Task statement -> The listing below has to be output exactly as given, less its pictures.

Collected data ->
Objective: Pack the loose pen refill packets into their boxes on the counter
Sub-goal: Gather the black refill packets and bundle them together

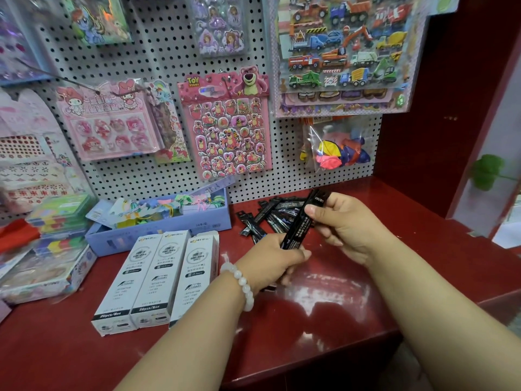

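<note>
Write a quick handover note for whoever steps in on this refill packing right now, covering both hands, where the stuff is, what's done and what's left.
Left hand: gripping the lower end of a bunch of black refill packets.
Right hand: pinching the upper part of the same bunch, held above the red counter.
Loose pile of packets: on the counter behind the hands, near the pegboard.
Three white refill boxes: lying side by side to the left; the rightmost one has its far flap open.
Done: a bunch gathered. Whether any box is already filled cannot be told.
Left: slide this bunch into the open box, then pack the rest of the pile.
</note>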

Completed task ->
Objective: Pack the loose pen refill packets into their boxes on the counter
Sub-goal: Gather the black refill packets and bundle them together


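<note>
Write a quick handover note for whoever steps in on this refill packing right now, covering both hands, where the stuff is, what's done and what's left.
Left hand: gripping the lower end of a bunch of black refill packets.
Right hand: pinching the upper part of the same bunch, held above the red counter.
Loose pile of packets: on the counter behind the hands, near the pegboard.
Three white refill boxes: lying side by side to the left; the rightmost one has its far flap open.
Done: a bunch gathered. Whether any box is already filled cannot be told.
Left: slide this bunch into the open box, then pack the rest of the pile.
</note>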

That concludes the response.